__Activity__.
Collect each line of the records containing the string "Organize".

[Information provided Boundary: Start]

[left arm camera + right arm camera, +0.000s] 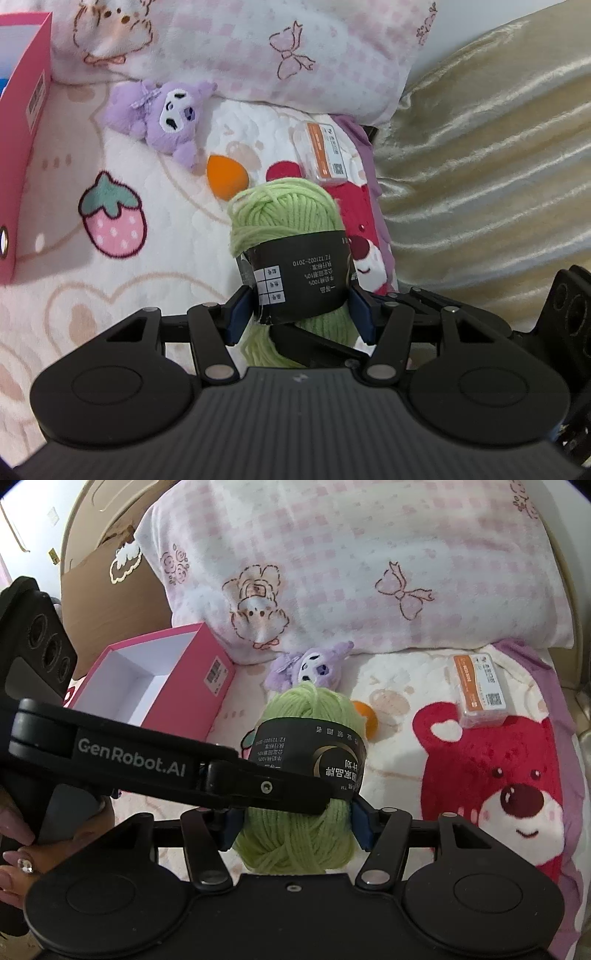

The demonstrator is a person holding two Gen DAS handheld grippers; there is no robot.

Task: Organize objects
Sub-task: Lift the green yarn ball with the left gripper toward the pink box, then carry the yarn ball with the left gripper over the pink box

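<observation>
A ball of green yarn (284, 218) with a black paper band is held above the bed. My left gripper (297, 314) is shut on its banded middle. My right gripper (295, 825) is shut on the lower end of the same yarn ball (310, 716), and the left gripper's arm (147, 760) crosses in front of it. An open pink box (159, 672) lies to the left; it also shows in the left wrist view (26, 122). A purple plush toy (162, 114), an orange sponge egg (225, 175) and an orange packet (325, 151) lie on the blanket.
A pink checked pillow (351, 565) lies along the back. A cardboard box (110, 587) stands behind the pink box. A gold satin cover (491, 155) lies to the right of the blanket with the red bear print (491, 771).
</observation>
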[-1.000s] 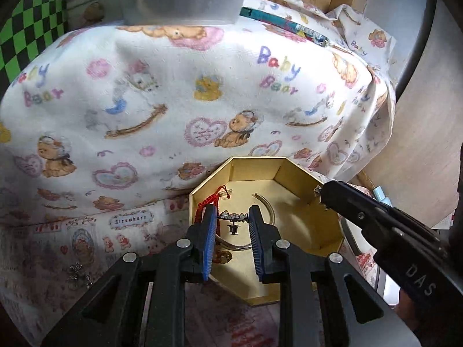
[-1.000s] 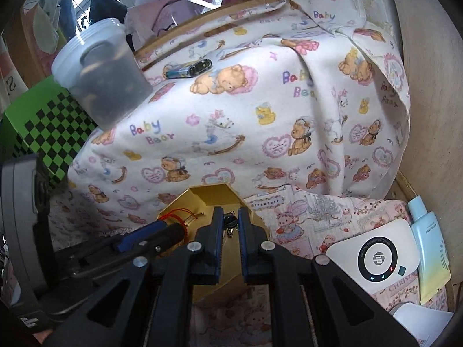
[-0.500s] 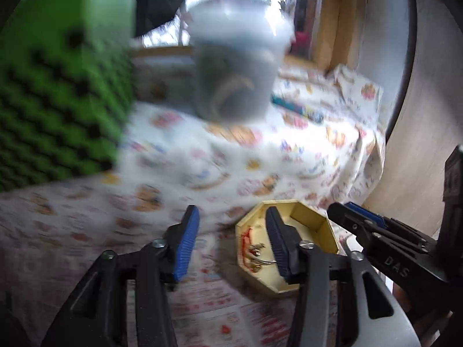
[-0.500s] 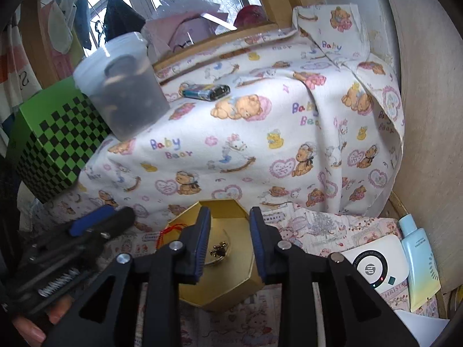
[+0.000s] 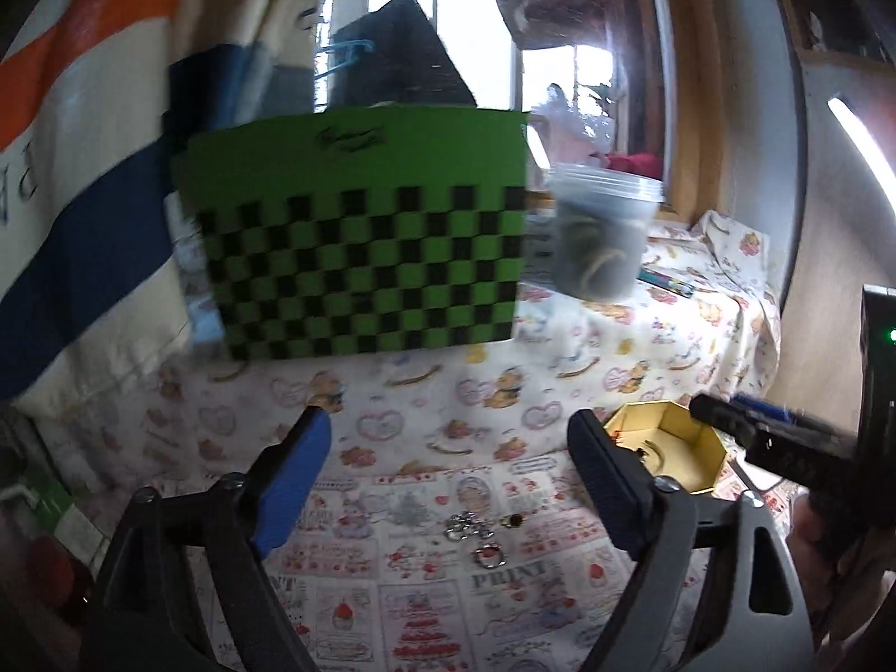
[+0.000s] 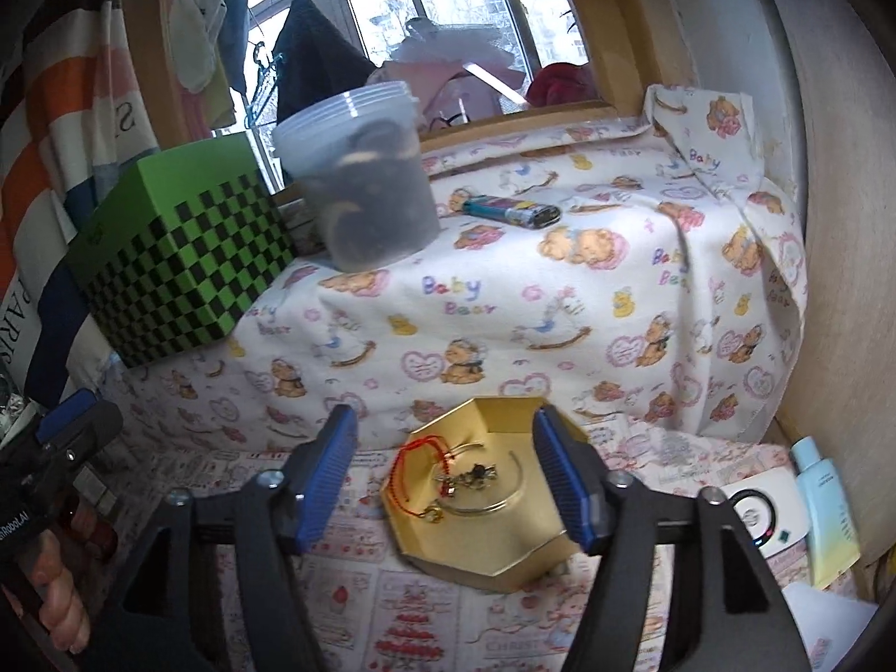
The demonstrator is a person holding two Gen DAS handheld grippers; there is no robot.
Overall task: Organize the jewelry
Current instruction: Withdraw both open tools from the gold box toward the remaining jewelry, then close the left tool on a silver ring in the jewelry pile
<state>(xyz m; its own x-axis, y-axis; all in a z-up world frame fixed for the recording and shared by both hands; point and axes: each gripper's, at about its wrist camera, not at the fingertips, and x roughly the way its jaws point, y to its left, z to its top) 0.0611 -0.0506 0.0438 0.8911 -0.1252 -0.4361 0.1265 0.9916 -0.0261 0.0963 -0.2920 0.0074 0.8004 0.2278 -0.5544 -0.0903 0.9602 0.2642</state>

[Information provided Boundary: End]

__Exercise output__.
Task: Organize objects
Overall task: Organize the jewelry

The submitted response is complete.